_Problem details:_
Copy out each entry below verbatim, skipping the images.

----------------

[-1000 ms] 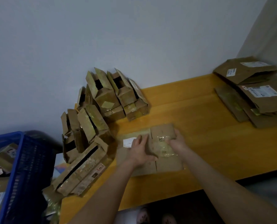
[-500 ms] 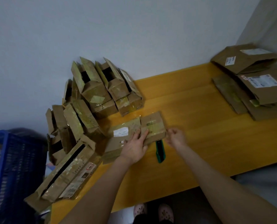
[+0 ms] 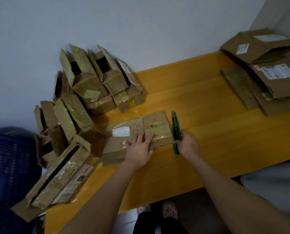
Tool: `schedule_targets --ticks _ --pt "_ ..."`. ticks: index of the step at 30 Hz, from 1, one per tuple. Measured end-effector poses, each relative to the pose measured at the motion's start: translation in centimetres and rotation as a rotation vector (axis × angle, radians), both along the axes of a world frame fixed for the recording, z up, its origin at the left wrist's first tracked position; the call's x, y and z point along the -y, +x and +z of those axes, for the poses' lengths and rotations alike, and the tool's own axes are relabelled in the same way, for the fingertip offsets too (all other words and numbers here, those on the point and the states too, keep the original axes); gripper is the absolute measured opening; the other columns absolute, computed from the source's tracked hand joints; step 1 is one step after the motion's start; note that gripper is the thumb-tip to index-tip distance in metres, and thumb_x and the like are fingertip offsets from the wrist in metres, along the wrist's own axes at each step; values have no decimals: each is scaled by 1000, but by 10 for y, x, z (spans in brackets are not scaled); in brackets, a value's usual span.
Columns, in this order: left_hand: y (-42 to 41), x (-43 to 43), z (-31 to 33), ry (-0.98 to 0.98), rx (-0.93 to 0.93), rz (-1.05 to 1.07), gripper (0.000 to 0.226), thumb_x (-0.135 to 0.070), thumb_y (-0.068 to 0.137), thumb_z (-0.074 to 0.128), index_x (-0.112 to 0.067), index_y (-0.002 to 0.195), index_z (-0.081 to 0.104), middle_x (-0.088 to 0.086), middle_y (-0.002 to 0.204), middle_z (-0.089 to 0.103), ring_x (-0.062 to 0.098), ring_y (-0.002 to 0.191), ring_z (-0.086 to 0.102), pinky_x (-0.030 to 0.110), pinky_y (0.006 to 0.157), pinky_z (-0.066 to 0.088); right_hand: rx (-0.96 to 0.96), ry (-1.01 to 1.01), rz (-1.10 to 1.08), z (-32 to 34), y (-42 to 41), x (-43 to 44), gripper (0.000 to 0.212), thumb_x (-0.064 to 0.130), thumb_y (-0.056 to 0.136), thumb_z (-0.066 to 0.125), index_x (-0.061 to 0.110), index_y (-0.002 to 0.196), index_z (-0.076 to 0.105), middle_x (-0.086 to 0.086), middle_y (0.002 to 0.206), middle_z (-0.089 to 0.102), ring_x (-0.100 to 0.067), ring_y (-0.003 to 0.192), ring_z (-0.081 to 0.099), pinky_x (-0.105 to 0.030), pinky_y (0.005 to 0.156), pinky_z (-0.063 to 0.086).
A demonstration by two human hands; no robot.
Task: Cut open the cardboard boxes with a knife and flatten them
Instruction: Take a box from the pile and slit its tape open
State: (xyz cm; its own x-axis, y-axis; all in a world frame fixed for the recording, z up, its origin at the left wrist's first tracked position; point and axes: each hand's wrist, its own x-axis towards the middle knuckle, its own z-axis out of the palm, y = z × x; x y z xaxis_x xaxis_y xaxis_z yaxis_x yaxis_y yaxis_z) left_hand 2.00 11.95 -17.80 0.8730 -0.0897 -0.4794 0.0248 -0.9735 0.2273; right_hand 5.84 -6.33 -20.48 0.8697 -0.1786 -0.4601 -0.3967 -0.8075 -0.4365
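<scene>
From the head camera, a taped cardboard box [image 3: 155, 126] lies flat on the yellow wooden table [image 3: 208, 132], near its front edge, with a white label on its top. The left hand [image 3: 139, 149] presses down on it, fingers straight and spread. Just beside the box's right end, the right hand [image 3: 187, 143] is curled round the handle of a green utility knife [image 3: 176, 130], whose blade end points away toward the wall. A heap of opened boxes [image 3: 90, 85] crowds the table's left end, touching the wall. A long slit box [image 3: 56, 178] overhangs the near-left corner beside a blue plastic crate [image 3: 9, 166]. Well apart at the far right sits a stack of flattened boxes [image 3: 267, 73].
</scene>
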Motion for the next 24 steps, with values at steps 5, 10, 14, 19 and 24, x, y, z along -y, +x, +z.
schedule_targets --ticks 5,10,14,19,24 --pt "-22 19 -11 37 -93 6 86 -62 89 49 -34 155 2 5 163 -8 30 149 -4 60 117 10 105 -30 -38 8 10 8 34 21 102 38 17 132 53 -13 126 53 -32 105 56 -40 84 50" --pt "-24 4 -15 62 122 50 68 -63 97 25 -30 155 10 5 163 3 24 149 3 46 118 10 368 -88 338 14 -2 -37 39 29 100 43 16 137 50 -11 131 47 -28 121 42 -38 98 41" --pt "-11 -31 -29 88 154 103 61 -53 102 18 -33 154 -6 4 163 -14 24 149 -16 52 120 -6 362 -134 608 4 -2 -67 53 35 100 41 21 150 31 -10 157 24 -31 147 13 -47 116 22" --pt "-2 -49 -60 125 146 167 66 -67 89 -6 -41 149 -15 -1 160 -24 21 147 -22 63 114 -9 241 -269 810 -20 15 -89 59 52 101 21 32 154 5 -4 162 -13 -31 146 -19 -51 119 -7" --pt "-4 -53 -79 166 207 159 69 -70 82 -13 -42 145 -19 -1 158 -27 22 146 -23 64 111 -11 245 -333 797 -49 13 -92 69 62 85 -8 36 148 -6 -4 160 -16 -32 146 -17 -56 115 -10"
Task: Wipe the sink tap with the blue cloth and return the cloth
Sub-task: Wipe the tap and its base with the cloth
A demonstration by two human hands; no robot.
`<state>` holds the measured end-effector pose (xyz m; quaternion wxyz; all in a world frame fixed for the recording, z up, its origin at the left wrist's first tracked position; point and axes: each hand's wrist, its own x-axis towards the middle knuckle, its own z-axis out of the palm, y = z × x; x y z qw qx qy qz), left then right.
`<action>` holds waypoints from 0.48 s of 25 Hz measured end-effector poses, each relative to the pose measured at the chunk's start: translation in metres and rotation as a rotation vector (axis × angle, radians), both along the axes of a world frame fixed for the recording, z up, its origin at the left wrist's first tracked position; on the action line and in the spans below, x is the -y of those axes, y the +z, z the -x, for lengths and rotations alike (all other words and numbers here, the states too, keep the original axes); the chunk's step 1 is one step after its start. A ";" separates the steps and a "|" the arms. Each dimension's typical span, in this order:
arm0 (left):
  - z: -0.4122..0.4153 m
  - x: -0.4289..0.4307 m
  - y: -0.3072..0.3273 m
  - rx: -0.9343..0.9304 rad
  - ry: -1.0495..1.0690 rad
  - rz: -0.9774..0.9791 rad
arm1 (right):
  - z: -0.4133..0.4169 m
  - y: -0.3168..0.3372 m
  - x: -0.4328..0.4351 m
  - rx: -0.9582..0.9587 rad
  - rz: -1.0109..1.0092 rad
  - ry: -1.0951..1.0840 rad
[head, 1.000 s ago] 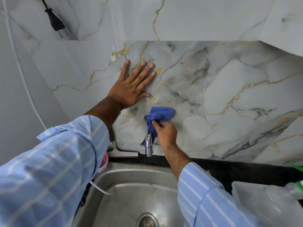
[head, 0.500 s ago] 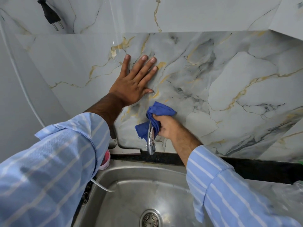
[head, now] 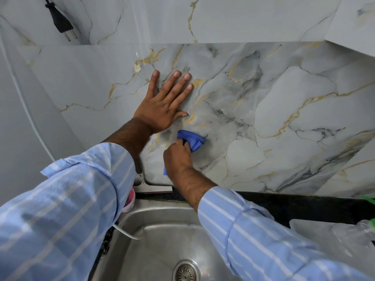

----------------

_Written response:_
[-1000 ms] 
[-500 ms] 
[+0 ms] 
Tool: `schedule_targets --ticks _ --pt "_ ..."`. ticks: index of the step at 30 Hz, from 1, one per tuple. Measured end-effector poses, each relative to the pose measured at the motion's start: translation in centimetres and rotation as a rotation vector (axis × angle, radians), both along the axes of a world frame fixed for the recording, z up, its origin at the left wrist's first tracked position; the call's x, y and z point along the -y, +x and +z of those axes, for the poses' lengths and rotations alike, and the tool's own axes are relabelled in the same way, for the fingertip offsets too (all other words and numbers here, those on the point and the states too, keep the original axes); gripper is the absolute measured opening; the other columns absolute, computed from the source's tracked hand joints; step 1 is one step after the motion's start; note that gripper is the thumb-tip to index-tip distance in metres, and thumb_x and the like are fingertip offsets from the wrist in metres, along the wrist's own axes at each step; values have no decimals: each is scaled by 1000, but by 10 for y, x, z (spans in brackets are not scaled); in brackets, a value's usual span.
Columns, in this order: left_hand: y (-42 to 41), x (-43 to 43), z (-31 to 33), ry (-0.98 to 0.98), rx (-0.93 to 0.93), rz (-1.05 to 1.07), gripper (0.000 to 0.226), thumb_x (-0.135 to 0.070), thumb_y (-0.068 to 0.137), thumb_z (-0.074 to 0.128), index_x (-0.112 to 0.067), index_y (-0.002 to 0.195), index_z (-0.081 to 0.104), middle_x (-0.088 to 0.086), middle_y (-0.002 to 0.204), middle_z (-0.089 to 0.103), ring_x (-0.062 to 0.098), ring_y (-0.002 to 0.191), ring_z (-0.086 to 0.102), pinky_x (-0.030 to 0.110), pinky_y (0.006 to 0.157), pinky_z (-0.066 to 0.088); right_hand: rx (-0.96 to 0.96), ry (-1.01 to 1.01), rz (-1.10 to 1.08), z (-32 to 34), y (-42 to 41), x (-43 to 44), gripper (0.000 to 0.212), thumb_x (-0.064 to 0.130), thumb_y (-0.056 to 0.136), thumb_z (-0.066 to 0.125), index_x (-0.061 to 0.110), index_y (-0.002 to 0.196), index_z (-0.076 to 0.105), middle_x (-0.086 to 0.086), middle_y (0.002 to 0.206), middle_z (-0.089 to 0.102), ring_x (-0.100 to 0.067), ring_y (-0.003 to 0.192), ring_z (-0.081 to 0.099), pinky_x (-0.105 to 0.030), pinky_y (0.005 to 0.156), pinky_z (-0.063 to 0.086).
A demonstration by two human hands; no robot.
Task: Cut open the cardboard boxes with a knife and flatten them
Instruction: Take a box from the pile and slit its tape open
State: (xyz cm; its own x-axis, y-axis; all in a world frame fixed for the recording, z up, its origin at the left wrist's first tracked position; point and axes: each hand's wrist, its own x-axis towards the middle knuckle, its own z-axis out of the palm, y = z × x; x y z xaxis_x xaxis_y xaxis_z yaxis_x yaxis_y yaxis_z) left_hand 2.00 11.95 -17.80 0.8730 -0.0897 -0.4794 0.0248 -0.9735 0.2273; right_hand 5.84 -6.33 -20.48 0.8697 -0.1786 -0.4601 -0.3967 -0.8075 -0.4365
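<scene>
From the head camera, a taped cardboard box [image 3: 155, 126] lies flat on the yellow wooden table [image 3: 208, 132], near its front edge, with a white label on its top. The left hand [image 3: 139, 149] presses down on it, fingers straight and spread. Just beside the box's right end, the right hand [image 3: 187, 143] is curled round the handle of a green utility knife [image 3: 176, 130], whose blade end points away toward the wall. A heap of opened boxes [image 3: 90, 85] crowds the table's left end, touching the wall. A long slit box [image 3: 56, 178] overhangs the near-left corner beside a blue plastic crate [image 3: 9, 166]. Well apart at the far right sits a stack of flattened boxes [image 3: 267, 73].
</scene>
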Motion for the next 24 steps, with values at steps 5, 10, 14, 19 and 24, x, y, z along -y, +x, +z.
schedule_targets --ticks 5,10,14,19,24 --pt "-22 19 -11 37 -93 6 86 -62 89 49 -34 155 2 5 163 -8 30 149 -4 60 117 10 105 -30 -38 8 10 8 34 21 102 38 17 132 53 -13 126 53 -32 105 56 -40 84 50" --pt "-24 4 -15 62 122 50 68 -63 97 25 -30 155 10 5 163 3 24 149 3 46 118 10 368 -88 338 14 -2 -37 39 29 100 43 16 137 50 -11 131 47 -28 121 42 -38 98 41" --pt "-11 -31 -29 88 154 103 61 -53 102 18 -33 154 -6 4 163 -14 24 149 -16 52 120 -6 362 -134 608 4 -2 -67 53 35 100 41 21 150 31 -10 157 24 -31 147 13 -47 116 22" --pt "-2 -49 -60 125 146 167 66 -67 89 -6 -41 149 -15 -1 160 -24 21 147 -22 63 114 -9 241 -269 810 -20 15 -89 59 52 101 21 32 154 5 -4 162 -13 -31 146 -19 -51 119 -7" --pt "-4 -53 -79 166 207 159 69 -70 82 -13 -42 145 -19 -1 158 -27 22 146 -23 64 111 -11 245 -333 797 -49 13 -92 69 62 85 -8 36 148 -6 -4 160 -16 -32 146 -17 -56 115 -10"
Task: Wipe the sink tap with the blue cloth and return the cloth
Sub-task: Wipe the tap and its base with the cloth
A demonstration by two human hands; no robot.
`<state>` holds the measured end-effector pose (xyz m; quaternion wxyz; all in a world frame fixed for the recording, z up, its origin at the left wrist's first tracked position; point and axes: each hand's wrist, its own x-axis towards the middle knuckle, its own z-axis out of the palm, y = z × x; x y z qw qx qy qz), left then right.
`<action>` holds waypoints from 0.48 s of 25 Hz measured end-effector poses, each relative to the pose measured at the chunk's start: translation in metres and rotation as a rotation vector (axis × angle, radians), both along the axes of a world frame fixed for the recording, z up, its origin at the left wrist's first tracked position; on the action line and in the spans below, x is the -y of those axes, y the +z, z the -x, for lengths and rotations alike (all other words and numbers here, the states too, keep the original axes); the chunk's step 1 is one step after its start. A ";" separates the steps and a "|" the arms. Each dimension's typical span, in this order:
arm0 (left):
  - z: -0.4122..0.4153 m
  - x: -0.4289..0.4307 m
  - y: -0.3072..0.3273 m
  - rx: -0.9343..0.9304 rad
  - ry: -1.0495..1.0690 rad
  - rz: -0.9774..0.9791 rad
arm1 (right):
  - z: -0.4133..0.4169 m
  - y: -0.3168..0.3372 m
  - x: -0.4328..0.4351 m
  - rx: -0.9582..0.9587 rad
  - rz: -1.0109..1.0092 rad
  - ry: -1.0951..1.0840 rad
[head, 1.000 s ago] 
[head, 0.500 s ago] 
[head, now] 

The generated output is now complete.